* **Work item**: Leave the pictures aside and copy all the data exactly.

----- Data excerpt -----

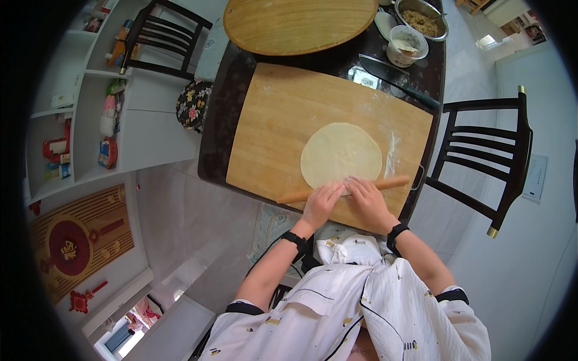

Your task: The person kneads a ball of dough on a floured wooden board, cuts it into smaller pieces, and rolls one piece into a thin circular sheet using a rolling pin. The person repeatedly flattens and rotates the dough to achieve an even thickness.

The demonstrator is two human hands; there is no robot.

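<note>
A thin round sheet of dough (341, 150) lies on the large wooden board (277, 114). A long wooden rolling pin (392, 182) runs across the dough's near edge, at a slight slant. My left hand (323, 201) and my right hand (365, 198) are side by side over the middle of the pin, fingers bent down and closed on it, the fingertips almost meeting. The dough's near edge is at my fingers; whether it wraps the pin there is hidden. Both ends of the pin stick out past my hands.
A cleaver-like knife (385, 71) with a dark handle lies beyond the board. Behind it are a plastic tub of white powder (409, 55) and a metal bowl of filling (441, 30). A round woven tray (298, 27) is at the far edge. Dark chairs (481, 150) flank the table.
</note>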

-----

* **Output**:
Your task: The person kneads a ball of dough on a floured wooden board, cuts it into smaller pieces, and rolls one piece into a thin circular sheet using a rolling pin. The person repeatedly flattens and rotates the dough to achieve an even thickness.

The demonstrator is two human hands; there is no robot.

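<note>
A thin round sheet of dough (341, 150) lies on the large wooden board (277, 114). A long wooden rolling pin (392, 182) runs across the dough's near edge, at a slight slant. My left hand (323, 201) and my right hand (365, 198) are side by side over the middle of the pin, fingers bent down and closed on it, the fingertips almost meeting. The dough's near edge is at my fingers; whether it wraps the pin there is hidden. Both ends of the pin stick out past my hands.
A cleaver-like knife (385, 71) with a dark handle lies beyond the board. Behind it are a plastic tub of white powder (409, 55) and a metal bowl of filling (441, 30). A round woven tray (298, 27) is at the far edge. Dark chairs (481, 150) flank the table.
</note>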

Nothing further is needed for the answer.